Burials dating to the latter part of the Middle Mumun (c. 700–550 BC) contain a few high status mortuary offerings such as bronze artifacts. Bronze production probably began around this time in Southern Korea. Other high status burials contain greenstone (or jade) ornaments. A number of megalithic burials with deep shaft interments, substantial 'pavements' of rounded cobblestone, and prestige artifacts such as bronze daggers, jade, and red-burnished vessels were built in the vicinity of the southern coast in the Late Middle Mumun. High status megalithic burials and large raised-floor buildings at the Deokcheon-ni (Hangeul: 덕천리) and Igeum-dong sites in Gyeongsang Nam-do provide further evidence of the growth of social inequality and the existence of polities that were organized in ways that appear to be similar to simple "chiefdoms".

Korean archaeologists sometimes refer to Middle Mumun culture as Songguk-ri Culture (Hanja: 松菊里 文化; Hangeul: 송국리 문화). Co-occurring artifacts and features that are grouped together as Songguk-ri Culture are found in settlement sites in the Hoseo and Honam regions of southeast Korea, but Songguk-ri Culture settlements are also found in western Yeongnam. Excavations have also revealed Songguk-ri settlements in the Ulsan and Gimhae areas. In 2005 archaeologists uncovered Songguk-ri Culture pit-houses at a site deep in the interior of Gangwon Province.

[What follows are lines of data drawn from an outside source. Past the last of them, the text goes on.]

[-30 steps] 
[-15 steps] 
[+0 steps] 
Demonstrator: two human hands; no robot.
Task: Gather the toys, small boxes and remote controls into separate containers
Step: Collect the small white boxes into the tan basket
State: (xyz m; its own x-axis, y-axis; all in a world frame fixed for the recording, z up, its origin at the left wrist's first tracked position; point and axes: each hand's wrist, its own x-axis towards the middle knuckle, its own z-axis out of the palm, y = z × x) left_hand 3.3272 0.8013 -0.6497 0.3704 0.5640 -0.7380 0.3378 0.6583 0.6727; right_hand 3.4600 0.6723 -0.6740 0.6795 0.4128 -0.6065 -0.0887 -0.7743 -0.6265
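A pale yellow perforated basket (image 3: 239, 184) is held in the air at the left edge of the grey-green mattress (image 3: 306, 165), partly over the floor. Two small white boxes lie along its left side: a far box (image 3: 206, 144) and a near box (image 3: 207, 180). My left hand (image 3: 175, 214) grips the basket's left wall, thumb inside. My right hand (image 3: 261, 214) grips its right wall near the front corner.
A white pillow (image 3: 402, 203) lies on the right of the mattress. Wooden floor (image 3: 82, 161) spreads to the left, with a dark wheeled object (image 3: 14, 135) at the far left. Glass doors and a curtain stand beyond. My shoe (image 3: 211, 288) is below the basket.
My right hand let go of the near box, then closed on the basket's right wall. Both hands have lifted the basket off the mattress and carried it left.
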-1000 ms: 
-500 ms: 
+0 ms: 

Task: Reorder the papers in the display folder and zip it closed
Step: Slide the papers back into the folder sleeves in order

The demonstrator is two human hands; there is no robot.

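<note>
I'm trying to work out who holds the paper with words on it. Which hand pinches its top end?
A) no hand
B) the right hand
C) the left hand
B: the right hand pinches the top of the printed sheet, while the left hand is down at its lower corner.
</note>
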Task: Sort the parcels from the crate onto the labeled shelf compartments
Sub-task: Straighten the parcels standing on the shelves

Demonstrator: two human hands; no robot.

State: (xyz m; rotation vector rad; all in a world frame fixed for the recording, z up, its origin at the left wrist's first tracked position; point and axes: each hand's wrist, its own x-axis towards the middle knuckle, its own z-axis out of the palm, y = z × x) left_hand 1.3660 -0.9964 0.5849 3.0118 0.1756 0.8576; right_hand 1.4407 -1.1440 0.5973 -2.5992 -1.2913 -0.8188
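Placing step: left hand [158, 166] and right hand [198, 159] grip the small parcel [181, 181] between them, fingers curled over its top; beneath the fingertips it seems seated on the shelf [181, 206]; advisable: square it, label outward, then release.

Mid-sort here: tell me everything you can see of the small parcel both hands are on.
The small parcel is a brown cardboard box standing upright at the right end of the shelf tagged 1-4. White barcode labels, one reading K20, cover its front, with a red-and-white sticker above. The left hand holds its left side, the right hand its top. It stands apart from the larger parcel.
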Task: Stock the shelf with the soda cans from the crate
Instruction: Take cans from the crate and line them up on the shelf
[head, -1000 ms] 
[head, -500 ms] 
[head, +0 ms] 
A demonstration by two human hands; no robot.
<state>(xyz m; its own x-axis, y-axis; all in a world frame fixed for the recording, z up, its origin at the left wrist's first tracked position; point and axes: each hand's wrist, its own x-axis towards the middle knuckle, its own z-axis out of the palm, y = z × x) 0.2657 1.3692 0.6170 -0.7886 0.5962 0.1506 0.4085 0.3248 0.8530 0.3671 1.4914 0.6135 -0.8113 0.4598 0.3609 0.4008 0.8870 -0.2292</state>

The ultimate geographic reach of Songguk-ri Culture appears to have been Jeju Island and western Japan.

Mumun culture is the beginning of a long-term tradition of rice-farming in Korea that links Mumun culture with the present day, but evidence from the Early and Middle Mumun suggests that, although rice was grown, it was not the dominant crop. During the Mumun people grew millets, barley, wheat, legumes, and continued to hunt and fish.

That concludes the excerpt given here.